▸ **Data below**:
☆ ☆ ☆

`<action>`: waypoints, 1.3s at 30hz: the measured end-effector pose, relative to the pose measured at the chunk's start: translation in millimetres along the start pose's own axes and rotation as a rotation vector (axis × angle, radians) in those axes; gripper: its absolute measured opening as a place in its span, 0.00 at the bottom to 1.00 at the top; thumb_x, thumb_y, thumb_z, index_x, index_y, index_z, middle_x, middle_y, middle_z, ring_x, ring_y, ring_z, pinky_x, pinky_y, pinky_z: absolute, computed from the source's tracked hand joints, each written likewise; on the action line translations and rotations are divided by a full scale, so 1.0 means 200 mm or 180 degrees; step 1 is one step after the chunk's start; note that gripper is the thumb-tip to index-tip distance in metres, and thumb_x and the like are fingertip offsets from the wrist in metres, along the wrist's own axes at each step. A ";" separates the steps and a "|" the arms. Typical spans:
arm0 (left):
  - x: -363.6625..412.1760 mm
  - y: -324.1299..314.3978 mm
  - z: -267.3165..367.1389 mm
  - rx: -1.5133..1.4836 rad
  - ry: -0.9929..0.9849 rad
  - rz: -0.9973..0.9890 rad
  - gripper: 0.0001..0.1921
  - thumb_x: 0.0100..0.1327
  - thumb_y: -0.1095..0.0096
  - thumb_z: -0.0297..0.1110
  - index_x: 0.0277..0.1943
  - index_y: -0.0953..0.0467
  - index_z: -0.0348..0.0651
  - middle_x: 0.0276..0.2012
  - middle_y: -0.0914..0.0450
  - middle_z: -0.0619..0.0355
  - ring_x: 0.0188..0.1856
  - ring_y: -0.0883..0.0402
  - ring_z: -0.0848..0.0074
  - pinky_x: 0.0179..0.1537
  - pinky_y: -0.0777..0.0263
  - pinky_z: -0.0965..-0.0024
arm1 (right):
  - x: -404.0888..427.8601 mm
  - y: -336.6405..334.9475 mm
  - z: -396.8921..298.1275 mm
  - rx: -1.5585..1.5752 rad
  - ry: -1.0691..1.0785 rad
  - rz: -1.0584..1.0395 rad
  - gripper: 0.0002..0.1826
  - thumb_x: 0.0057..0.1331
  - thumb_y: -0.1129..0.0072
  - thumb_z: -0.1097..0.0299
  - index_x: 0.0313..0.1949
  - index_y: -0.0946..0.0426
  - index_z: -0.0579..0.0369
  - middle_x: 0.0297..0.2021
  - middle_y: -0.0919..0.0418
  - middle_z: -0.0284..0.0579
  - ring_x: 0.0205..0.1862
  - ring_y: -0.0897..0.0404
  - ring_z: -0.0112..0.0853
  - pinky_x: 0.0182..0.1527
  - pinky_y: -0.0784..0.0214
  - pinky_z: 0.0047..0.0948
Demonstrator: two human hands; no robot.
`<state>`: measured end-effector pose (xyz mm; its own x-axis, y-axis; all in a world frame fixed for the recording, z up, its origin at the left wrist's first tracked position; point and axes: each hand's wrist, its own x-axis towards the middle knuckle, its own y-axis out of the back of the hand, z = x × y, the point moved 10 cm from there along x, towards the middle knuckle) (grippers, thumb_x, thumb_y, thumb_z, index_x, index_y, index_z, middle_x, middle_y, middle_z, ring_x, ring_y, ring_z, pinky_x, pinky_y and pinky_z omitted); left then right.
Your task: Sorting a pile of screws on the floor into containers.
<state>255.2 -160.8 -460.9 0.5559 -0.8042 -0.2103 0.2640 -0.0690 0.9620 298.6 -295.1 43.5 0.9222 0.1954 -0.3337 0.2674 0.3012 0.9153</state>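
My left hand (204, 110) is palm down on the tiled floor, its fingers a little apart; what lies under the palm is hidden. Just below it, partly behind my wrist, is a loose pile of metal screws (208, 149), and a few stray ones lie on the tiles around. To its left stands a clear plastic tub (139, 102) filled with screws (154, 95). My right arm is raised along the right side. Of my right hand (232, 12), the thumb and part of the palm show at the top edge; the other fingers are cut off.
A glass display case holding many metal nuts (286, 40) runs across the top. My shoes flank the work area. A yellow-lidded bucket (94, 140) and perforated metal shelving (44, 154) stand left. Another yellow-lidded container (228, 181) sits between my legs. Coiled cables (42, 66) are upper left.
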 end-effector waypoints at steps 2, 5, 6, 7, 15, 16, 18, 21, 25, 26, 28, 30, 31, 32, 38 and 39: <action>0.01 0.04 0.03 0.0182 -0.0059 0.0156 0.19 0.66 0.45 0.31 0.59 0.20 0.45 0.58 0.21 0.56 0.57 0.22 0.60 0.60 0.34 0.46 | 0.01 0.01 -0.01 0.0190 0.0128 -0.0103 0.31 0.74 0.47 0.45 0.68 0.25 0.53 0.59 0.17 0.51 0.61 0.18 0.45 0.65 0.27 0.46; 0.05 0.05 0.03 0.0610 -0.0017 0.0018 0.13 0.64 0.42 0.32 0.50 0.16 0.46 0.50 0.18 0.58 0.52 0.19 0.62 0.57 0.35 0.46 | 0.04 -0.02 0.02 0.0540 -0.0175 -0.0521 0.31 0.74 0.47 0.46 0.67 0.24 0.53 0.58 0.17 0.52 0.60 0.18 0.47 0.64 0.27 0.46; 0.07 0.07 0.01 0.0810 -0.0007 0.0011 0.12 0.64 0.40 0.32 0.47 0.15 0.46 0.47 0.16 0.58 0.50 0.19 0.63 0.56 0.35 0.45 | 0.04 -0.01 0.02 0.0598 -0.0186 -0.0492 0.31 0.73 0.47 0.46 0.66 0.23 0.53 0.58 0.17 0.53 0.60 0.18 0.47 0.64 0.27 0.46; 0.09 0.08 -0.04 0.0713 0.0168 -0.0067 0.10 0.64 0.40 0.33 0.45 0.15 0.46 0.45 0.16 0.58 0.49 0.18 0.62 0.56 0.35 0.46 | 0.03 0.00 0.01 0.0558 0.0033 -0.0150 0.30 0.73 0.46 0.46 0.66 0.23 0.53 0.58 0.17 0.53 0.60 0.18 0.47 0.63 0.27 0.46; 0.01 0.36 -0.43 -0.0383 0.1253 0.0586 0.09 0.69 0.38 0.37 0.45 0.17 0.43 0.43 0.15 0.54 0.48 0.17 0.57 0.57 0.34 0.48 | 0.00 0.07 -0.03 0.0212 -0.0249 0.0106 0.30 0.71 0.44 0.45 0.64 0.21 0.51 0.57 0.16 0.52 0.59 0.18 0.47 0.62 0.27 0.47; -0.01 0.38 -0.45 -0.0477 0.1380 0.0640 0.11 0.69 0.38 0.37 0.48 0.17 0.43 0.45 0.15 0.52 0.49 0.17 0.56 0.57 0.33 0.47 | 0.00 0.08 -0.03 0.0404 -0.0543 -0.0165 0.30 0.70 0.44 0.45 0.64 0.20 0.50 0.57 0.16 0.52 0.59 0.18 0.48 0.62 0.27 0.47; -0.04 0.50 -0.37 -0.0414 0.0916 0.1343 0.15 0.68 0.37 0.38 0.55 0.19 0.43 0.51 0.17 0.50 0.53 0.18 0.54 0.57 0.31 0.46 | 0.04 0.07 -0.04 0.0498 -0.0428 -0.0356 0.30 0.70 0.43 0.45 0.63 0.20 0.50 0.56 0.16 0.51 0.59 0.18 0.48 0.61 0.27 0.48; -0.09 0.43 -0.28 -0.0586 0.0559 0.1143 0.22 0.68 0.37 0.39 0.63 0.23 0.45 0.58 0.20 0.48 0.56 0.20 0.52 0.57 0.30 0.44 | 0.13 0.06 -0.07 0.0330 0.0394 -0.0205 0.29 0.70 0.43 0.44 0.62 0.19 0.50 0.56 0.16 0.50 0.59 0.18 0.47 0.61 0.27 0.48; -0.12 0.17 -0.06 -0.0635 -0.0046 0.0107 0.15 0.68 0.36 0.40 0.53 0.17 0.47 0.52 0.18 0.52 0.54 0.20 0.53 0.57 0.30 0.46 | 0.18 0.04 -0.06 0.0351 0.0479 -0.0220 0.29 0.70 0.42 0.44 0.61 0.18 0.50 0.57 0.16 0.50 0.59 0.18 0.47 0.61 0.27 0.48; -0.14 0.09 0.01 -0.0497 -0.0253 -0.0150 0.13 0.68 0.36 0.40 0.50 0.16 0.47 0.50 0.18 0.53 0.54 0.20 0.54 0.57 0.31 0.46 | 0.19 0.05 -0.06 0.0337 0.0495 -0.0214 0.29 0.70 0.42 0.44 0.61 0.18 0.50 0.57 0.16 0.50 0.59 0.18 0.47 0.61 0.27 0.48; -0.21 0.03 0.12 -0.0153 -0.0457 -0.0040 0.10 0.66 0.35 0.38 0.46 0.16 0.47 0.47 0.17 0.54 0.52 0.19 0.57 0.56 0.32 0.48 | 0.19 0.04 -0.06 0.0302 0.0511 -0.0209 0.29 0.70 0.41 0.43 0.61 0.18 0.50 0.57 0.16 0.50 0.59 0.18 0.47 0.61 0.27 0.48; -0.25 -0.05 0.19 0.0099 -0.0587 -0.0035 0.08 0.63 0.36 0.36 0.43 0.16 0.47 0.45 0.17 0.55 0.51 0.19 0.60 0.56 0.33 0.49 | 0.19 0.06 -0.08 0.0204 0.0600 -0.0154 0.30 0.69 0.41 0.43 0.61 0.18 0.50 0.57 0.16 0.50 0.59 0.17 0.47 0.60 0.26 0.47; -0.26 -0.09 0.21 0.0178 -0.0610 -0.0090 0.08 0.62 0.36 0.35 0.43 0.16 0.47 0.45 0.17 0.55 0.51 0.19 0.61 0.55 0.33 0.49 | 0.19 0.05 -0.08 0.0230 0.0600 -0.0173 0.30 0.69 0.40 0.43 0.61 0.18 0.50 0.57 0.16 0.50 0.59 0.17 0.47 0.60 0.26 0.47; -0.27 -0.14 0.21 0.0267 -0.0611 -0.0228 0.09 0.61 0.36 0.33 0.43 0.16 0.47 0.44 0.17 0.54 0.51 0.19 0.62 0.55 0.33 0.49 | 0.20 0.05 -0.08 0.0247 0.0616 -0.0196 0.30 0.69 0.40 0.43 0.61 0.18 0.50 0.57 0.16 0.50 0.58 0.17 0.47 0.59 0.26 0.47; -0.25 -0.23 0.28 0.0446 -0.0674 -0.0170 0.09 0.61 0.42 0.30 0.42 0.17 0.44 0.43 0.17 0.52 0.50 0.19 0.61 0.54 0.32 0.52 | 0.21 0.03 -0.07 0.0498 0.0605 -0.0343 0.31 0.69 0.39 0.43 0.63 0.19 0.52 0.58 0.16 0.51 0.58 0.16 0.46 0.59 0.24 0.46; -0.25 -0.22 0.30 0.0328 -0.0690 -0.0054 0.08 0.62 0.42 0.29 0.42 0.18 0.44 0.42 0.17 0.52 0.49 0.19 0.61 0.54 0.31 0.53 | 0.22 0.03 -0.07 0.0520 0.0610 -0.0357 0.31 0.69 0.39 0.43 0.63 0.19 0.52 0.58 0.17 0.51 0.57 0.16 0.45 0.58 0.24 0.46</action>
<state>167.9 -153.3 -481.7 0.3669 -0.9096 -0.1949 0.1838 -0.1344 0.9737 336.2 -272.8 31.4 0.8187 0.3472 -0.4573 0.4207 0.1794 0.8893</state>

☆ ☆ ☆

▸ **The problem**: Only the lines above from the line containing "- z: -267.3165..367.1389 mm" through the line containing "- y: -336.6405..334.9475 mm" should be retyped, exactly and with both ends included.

▸ **Task output**:
  - z: -267.3165..367.1389 mm
  - rx: -1.5133..1.4836 rad
  - ry: -0.9929..0.9849 rad
  - rz: -0.9973..0.9890 rad
  - gripper: 0.0001..0.1921
  - thumb_x: 0.0100..0.1327
  - thumb_y: -0.1095..0.0096
  - thumb_z: -0.0297..0.1110
  - index_x: 0.0277..0.1943
  - index_y: -0.0953..0.0467
  - index_z: -0.0348..0.0651
  - middle_x: 0.0276..0.2012
  - middle_y: -0.0914..0.0450
  - middle_z: -0.0619..0.0355
  - ring_x: 0.0188..0.1856
  - ring_y: -0.0883..0.0402
  - ring_z: -0.0848..0.0074
  - pinky_x: 0.0179..0.1537
  - pinky_y: -0.0777..0.0263
  - pinky_z: -0.0965..-0.0024
arm1 (right):
  - x: -404.0888..427.8601 mm
  - y: -336.6405..334.9475 mm

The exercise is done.